The Email ExplosionPreserving the Digital Correspondence of Carcanet Press
As regular readers of PN Review will know, the magazine – and its publishing house – have a long-standing connection with the John Rylands Library at the University of Manchester. The archive of Carcanet Press and PN Review is one of the Library’s outstanding modern collections. Filling around 1,300 boxes, it contains manuscripts, proofs and letters of poets, editors, critics, translators and many others from across the globe, dating from 1969 to the present. It provides a unique research resource for those interested in recent and contemporary literature, and has already formed the basis of numerous research projects, seminars and exhibitions.
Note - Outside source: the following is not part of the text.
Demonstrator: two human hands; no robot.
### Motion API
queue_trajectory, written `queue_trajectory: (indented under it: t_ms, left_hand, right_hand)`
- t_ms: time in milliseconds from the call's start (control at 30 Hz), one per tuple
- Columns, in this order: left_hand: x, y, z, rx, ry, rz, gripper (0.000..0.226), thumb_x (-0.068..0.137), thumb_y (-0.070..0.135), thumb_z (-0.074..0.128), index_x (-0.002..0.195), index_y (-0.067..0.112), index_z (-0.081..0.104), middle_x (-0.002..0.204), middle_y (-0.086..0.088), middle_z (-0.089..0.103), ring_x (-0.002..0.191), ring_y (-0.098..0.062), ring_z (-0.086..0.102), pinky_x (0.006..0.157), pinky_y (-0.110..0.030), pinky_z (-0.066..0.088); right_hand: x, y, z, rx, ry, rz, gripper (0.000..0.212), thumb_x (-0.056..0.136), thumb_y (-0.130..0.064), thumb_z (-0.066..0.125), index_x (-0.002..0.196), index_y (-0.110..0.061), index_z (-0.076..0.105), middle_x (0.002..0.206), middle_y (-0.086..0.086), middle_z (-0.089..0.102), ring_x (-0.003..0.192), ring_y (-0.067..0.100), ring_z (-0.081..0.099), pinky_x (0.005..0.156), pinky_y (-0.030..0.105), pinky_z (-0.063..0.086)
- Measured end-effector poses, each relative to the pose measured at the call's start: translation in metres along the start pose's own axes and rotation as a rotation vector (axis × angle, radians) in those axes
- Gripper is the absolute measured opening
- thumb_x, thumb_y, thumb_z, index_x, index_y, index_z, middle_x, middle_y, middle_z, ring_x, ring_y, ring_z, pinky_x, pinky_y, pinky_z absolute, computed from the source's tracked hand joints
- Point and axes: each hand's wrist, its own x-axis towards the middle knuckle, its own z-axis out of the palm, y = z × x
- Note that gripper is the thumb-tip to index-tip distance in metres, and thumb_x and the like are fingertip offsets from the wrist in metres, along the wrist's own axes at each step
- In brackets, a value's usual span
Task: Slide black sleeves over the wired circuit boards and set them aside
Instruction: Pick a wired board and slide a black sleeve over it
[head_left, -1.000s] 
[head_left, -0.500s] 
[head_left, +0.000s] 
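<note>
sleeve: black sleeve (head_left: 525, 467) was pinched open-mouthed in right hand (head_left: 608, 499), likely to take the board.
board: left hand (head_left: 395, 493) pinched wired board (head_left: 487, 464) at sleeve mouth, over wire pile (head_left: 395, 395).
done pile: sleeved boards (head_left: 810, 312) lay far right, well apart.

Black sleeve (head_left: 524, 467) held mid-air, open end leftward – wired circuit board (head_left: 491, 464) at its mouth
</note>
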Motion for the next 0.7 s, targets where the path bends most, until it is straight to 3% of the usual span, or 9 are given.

Mark Fisher, in his 1989 publication Letters to an Editor, observed that the fledgling Carcanet Press (lacking the benefit of a telephone) was ‘entirely the fruit of the epistolary art’. The typewriter was such a familiar sound at Pin Farm, the Press’s first home near Oxford, that a local starling learned to imitate it. Today, at Carcanet’s office in the centre of Manchester, the typing may be quieter, but correspondence – in digital form – is still at the heart of the Press’s operation. However, only a tiny proportion of these emails are printed off for posterity and sent to the Library, meaning that the correspondence files in the archive have been dwindling in size since the late 1990s. The remainder of the email has been residing on hard drives and local networks at the office – safe for the time being, but potentially at risk as time passes and technology moves on.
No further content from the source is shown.